THE TASK :: What you write should be an exact copy of the material, from its first line through the line containing "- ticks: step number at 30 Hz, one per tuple".

GIVEN MATERIAL ::
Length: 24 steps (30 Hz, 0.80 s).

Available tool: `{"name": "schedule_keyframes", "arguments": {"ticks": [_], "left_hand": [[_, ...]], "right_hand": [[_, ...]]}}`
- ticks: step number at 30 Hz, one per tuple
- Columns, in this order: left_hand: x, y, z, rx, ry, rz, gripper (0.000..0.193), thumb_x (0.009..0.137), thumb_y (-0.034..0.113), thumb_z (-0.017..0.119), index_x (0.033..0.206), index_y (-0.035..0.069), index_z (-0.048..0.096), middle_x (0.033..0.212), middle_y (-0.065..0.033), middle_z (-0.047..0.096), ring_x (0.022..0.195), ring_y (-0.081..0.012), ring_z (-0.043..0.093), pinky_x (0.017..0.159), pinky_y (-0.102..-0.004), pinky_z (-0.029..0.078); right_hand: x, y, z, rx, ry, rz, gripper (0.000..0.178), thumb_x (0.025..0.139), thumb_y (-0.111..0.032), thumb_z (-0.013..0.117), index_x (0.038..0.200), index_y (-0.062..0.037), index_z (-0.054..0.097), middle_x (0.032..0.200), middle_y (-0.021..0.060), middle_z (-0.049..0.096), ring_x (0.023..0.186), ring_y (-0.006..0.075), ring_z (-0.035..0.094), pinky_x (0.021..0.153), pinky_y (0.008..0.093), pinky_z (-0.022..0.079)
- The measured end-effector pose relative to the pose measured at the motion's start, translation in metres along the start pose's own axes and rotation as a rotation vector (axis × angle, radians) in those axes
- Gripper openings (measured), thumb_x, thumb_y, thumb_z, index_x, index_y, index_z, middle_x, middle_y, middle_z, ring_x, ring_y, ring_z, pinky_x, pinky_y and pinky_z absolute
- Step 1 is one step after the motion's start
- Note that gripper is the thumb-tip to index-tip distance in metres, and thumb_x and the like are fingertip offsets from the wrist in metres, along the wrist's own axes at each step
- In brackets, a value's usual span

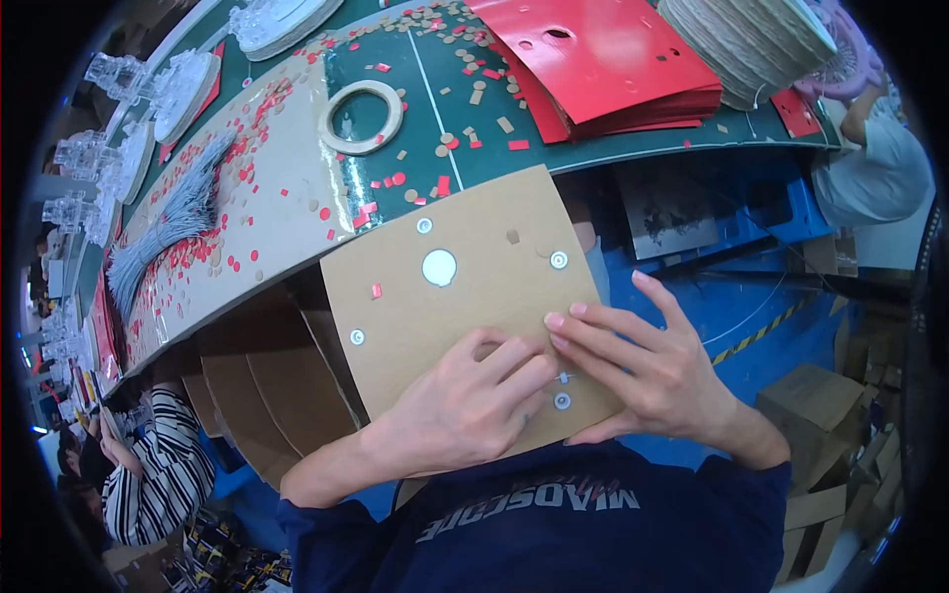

RESPONSE ::
Length: 24 steps (30 Hz, 0.80 s).

Available tool: `{"name": "schedule_keyframes", "arguments": {"ticks": [_], "left_hand": [[_, ...]], "right_hand": [[_, ...]]}}`
- ticks: step number at 30 Hz, one per tuple

At this stage, the exercise is finished.